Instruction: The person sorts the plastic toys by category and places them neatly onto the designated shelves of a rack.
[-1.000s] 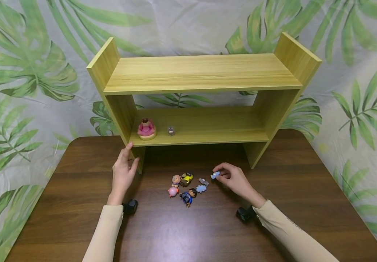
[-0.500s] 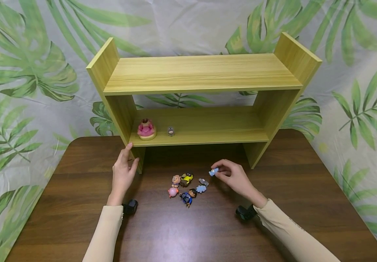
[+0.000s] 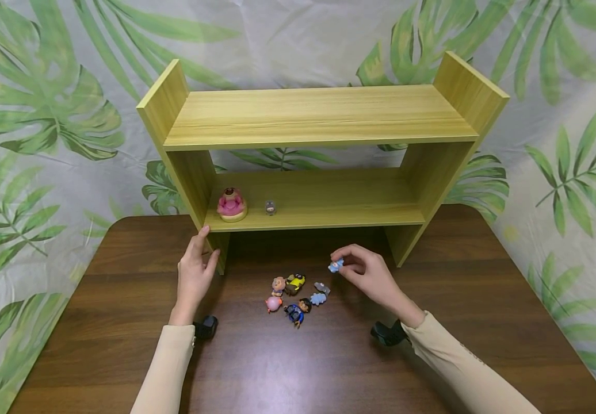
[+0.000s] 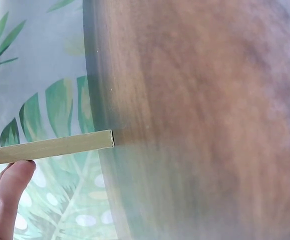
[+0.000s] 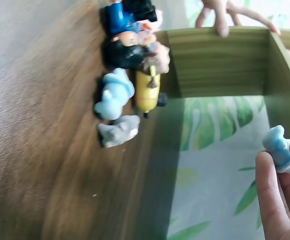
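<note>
A small light blue toy figure point(image 3: 335, 265) is pinched between the thumb and fingertips of my right hand point(image 3: 373, 282), raised in front of the shelf's lower opening. In the right wrist view the same blue figure point(image 5: 278, 148) shows at the fingertips. My left hand point(image 3: 194, 276) touches the front of the left side panel of the wooden shelf point(image 3: 298, 118), its fingers fairly straight. Loose on the table lie a second light blue figure point(image 3: 318, 298), a grey figure point(image 3: 322, 287), a yellow figure point(image 3: 295, 283), a dark-haired figure in blue point(image 3: 296, 311), a pink round toy point(image 3: 273, 303) and a peach-coloured figure point(image 3: 278, 284).
On the middle board stand a pink bear-like figure point(image 3: 232, 204) on a round base and a tiny greyish figure point(image 3: 270, 207) to its right. The shelf stands at the back of the brown table point(image 3: 287, 368), before a leaf-patterned cloth point(image 3: 298, 40).
My right hand has moved slightly left and toward the shelf with the blue figure, which has turned a little in the fingers. My left hand and the other toys have stayed put.
</note>
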Demonstrator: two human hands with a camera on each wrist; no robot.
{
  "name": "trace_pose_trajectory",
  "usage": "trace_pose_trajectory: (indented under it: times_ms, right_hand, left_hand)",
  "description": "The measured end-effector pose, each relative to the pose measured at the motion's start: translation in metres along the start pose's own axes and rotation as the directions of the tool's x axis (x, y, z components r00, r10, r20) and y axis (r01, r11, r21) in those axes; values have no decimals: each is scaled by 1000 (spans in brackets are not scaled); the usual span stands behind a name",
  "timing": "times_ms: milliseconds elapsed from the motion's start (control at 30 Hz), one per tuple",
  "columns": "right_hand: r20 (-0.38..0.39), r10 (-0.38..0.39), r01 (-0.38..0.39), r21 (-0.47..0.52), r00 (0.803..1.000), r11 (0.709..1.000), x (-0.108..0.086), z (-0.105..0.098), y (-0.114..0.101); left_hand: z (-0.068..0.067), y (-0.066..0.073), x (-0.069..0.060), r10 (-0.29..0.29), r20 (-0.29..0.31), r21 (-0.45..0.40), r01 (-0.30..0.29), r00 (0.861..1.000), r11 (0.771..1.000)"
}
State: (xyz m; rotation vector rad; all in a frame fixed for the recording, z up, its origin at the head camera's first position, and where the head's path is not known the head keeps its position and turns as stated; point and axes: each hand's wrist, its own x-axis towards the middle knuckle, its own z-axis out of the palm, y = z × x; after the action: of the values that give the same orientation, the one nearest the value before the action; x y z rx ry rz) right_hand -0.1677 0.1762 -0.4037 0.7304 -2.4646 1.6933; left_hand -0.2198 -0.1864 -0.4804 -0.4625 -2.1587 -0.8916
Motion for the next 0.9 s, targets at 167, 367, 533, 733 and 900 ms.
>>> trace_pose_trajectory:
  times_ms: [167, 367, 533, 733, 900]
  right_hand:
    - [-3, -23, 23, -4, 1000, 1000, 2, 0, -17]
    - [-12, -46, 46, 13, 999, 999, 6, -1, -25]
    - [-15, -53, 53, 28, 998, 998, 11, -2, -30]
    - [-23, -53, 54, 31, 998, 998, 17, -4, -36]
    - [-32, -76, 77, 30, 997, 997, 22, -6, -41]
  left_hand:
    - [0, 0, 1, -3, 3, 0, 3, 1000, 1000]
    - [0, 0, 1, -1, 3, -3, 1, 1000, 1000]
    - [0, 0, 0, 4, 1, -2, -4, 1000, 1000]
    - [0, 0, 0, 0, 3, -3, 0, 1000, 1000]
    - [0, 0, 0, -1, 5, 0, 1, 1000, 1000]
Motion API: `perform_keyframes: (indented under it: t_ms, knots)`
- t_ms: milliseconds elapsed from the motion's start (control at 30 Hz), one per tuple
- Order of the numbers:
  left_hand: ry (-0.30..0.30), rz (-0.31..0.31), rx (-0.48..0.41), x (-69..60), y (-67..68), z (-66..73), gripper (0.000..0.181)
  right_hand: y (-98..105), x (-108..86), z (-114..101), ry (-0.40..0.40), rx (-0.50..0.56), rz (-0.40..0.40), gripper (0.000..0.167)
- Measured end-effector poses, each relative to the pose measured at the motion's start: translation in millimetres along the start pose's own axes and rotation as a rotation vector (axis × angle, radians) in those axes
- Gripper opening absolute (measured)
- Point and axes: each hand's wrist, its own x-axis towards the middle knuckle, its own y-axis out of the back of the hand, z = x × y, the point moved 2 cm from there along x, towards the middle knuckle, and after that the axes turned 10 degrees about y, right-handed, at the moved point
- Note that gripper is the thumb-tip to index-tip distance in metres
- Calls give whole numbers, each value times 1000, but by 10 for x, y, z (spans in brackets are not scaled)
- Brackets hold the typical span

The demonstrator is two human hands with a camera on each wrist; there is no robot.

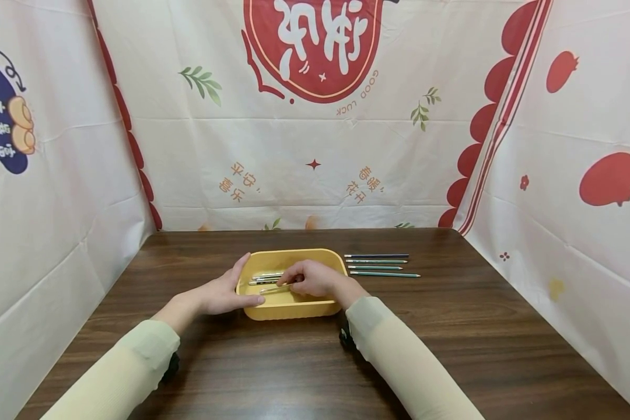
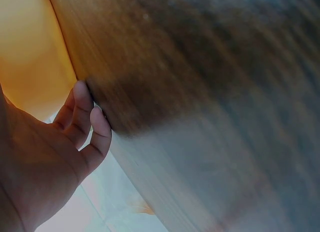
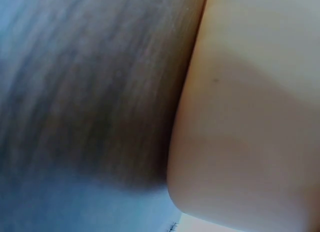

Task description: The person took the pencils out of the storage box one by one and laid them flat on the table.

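Observation:
A yellow plastic box point(image 1: 294, 311) stands on the table, its outer wall filling much of the right wrist view. My left hand point(image 1: 223, 293) grips its left end, the thumb at the front rim and the fingers along the far left side. In the left wrist view, the fingers of the left hand point(image 2: 82, 122) bend against the box. Reaching into the box, my right hand point(image 1: 313, 279) pinches a pencil point(image 1: 274, 289), whose left end shows. Several other pencils point(image 1: 265, 279) lie together on the box floor behind it. The right hand is out of sight in the right wrist view.
Right of the box, several blue and green pencils point(image 1: 383, 268) lie side by side, roughly parallel, on the dark wooden table point(image 1: 451, 326). Printed white cloth point(image 1: 315, 140) hangs behind the table and along both sides.

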Motion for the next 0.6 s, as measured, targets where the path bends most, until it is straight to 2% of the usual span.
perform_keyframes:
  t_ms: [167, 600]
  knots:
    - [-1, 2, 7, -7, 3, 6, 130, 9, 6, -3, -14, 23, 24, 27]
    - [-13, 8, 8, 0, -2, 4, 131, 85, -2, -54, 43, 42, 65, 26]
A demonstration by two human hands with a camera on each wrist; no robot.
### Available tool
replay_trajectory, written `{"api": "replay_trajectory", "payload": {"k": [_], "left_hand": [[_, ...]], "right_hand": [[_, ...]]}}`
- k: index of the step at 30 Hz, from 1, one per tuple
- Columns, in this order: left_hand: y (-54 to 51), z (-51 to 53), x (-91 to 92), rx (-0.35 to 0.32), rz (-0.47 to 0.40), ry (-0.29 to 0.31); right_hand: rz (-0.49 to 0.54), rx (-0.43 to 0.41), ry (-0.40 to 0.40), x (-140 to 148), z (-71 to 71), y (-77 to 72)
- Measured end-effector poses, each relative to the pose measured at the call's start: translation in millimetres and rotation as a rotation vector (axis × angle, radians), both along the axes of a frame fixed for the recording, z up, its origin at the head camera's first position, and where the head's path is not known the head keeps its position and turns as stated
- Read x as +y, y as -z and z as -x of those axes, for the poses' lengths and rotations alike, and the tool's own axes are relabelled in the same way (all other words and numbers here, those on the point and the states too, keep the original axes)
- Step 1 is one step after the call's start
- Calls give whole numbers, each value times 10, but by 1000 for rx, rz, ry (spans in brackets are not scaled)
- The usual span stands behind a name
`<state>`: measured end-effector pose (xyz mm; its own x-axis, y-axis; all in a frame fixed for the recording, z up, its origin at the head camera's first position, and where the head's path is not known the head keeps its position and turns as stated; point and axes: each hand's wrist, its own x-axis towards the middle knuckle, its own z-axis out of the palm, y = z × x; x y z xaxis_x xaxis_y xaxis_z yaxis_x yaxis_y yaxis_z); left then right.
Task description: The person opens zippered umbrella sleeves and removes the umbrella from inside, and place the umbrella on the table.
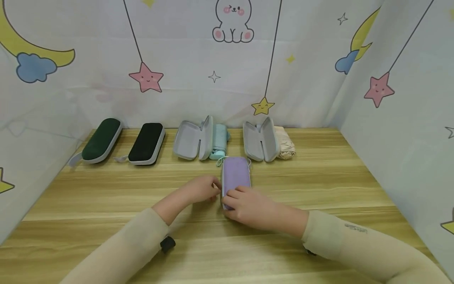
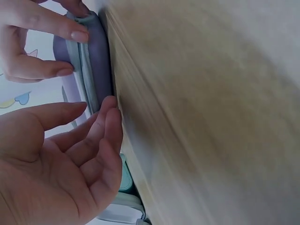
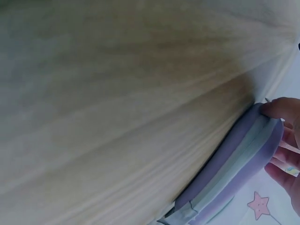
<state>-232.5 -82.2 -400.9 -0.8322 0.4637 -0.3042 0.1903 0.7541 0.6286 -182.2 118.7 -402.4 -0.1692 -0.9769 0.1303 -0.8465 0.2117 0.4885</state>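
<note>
A purple zip case (image 1: 235,173) with a pale zipper band lies closed on the table in front of me, a thin cord loop at its far end. My right hand (image 1: 250,207) grips its near end, fingers over the top and thumb at the end; the right wrist view shows the thumb (image 3: 276,108) on the zipper band. On the case's left side is my left hand (image 1: 202,188), its fingers loosely bent and holding nothing. In the left wrist view the left fingertips (image 2: 111,105) are close against the case's side; whether they touch cannot be told.
Along the back stand a dark green case (image 1: 102,140) and a black case (image 1: 146,142), both closed. Two grey-lined cases lie open, one (image 1: 186,140) beside a rolled teal bundle (image 1: 220,138), another (image 1: 253,142) beside a folded beige bundle (image 1: 285,142). A printed curtain (image 1: 177,47) borders the table.
</note>
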Motion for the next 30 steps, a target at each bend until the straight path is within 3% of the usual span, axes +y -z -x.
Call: {"api": "replay_trajectory", "payload": {"k": [6,12,22,30], "left_hand": [[57,67,34,-70,-88,-64],[87,114,57,-85,-116,-107],[71,172,66,-150,-178,-109],[61,206,65,-223,-219,-149]], "right_hand": [[24,49,-57,-27,-15,48],[45,62,-82,-40,-25,52],[8,39,-114,-74,-35,2],[-22,16,-157,-84,-20,-2]]}}
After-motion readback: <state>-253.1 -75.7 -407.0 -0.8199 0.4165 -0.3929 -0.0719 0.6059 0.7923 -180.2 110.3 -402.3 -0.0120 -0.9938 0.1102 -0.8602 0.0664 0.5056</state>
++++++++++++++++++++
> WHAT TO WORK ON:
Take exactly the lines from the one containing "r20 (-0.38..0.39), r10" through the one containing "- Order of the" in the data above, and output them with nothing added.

> FINISHED TASK:
  "columns": "right_hand: r20 (-0.38..0.39), r10 (-0.38..0.39), r01 (-0.38..0.39), r21 (-0.47..0.52), r00 (0.803..1.000), r11 (0.709..1.000), x (-0.108..0.086), z (-0.105..0.098), y (-0.114..0.101); left_hand: z (-0.068..0.067), y (-0.066..0.073), x (-0.069..0.060), r10 (-0.29..0.29), r20 (-0.29..0.31), r21 (-0.45..0.40), r01 (-0.30..0.29), r00 (0.861..1.000), r11 (0.771..1.000)"
}
State: (xyz m; rotation vector rad; all in a frame fixed for the recording, z up, its origin at the head camera's first position, and where the head's path is not known the head keeps its position and turns as stated; point and axes: each hand's wrist, its own x-axis towards the middle knuckle, its own z-axis out of the palm, y = z × x; after the action: of the values that give the same orientation, the one nearest the value before the action; x y z rx ry rz) right_hand -0.1677 0.1762 -0.4037 0.7304 -2.4646 1.6933; left_hand -0.2198 -0.1864 -0.4804 -0.4625 -2.1587 -0.8916
Motion for the next 0.9 s, targets at 167, 367, 533, 733 and 900 ms.
>>> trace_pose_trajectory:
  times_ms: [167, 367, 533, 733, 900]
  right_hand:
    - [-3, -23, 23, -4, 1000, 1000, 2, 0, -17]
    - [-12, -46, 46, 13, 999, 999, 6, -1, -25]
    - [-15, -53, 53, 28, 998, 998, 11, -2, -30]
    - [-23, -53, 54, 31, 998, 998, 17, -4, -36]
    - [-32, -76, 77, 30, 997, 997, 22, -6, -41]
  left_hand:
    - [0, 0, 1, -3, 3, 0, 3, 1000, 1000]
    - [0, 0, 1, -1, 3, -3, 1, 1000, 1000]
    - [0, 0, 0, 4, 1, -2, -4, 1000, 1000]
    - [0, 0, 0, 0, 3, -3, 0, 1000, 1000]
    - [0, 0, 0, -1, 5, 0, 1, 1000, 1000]
Motion API: `perform_keyframes: (indented under it: t_ms, knots)`
- t_ms: milliseconds elapsed from the motion's start (control at 30 Hz), one per tuple
- Order of the numbers:

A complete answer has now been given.